=== Your assignment ===
Which lines in the data below contain the word "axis"? Return each of them.

=== Input data ===
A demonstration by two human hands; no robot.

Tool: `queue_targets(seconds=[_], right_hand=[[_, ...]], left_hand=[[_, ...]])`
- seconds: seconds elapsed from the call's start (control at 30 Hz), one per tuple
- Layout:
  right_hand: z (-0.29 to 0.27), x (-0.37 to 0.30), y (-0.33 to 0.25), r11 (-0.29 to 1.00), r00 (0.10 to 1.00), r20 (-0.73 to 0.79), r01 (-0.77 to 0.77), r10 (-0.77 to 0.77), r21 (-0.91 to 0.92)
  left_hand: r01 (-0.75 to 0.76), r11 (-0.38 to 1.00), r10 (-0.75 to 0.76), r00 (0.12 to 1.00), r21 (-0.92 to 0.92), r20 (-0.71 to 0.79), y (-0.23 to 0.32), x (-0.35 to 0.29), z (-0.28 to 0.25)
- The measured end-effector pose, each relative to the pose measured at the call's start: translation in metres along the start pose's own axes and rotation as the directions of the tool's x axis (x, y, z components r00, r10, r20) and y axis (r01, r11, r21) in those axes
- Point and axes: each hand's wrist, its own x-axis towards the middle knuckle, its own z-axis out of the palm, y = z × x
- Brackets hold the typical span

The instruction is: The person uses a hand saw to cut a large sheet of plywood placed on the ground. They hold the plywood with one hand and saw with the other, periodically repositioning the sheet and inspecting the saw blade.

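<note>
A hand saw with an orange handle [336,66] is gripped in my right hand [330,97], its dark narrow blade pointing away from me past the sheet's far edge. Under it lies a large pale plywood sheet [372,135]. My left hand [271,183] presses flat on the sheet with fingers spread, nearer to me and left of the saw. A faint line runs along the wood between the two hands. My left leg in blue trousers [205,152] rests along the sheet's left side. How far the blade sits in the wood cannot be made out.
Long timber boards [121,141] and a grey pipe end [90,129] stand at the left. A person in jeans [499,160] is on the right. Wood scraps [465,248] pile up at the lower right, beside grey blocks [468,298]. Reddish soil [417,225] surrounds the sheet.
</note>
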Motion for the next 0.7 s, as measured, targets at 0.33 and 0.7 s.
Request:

=== Answer box ===
- The measured end-effector pose, each relative to the pose measured at the call's start: translation in metres along the start pose's own axes and rotation as the directions of the tool's x axis (x, y, z components r00, r10, r20) and y axis (r01, r11, r21) in those axes
- Point and axes: each hand's wrist, its own x-axis towards the middle knuckle, its own z-axis out of the palm, y = z × x

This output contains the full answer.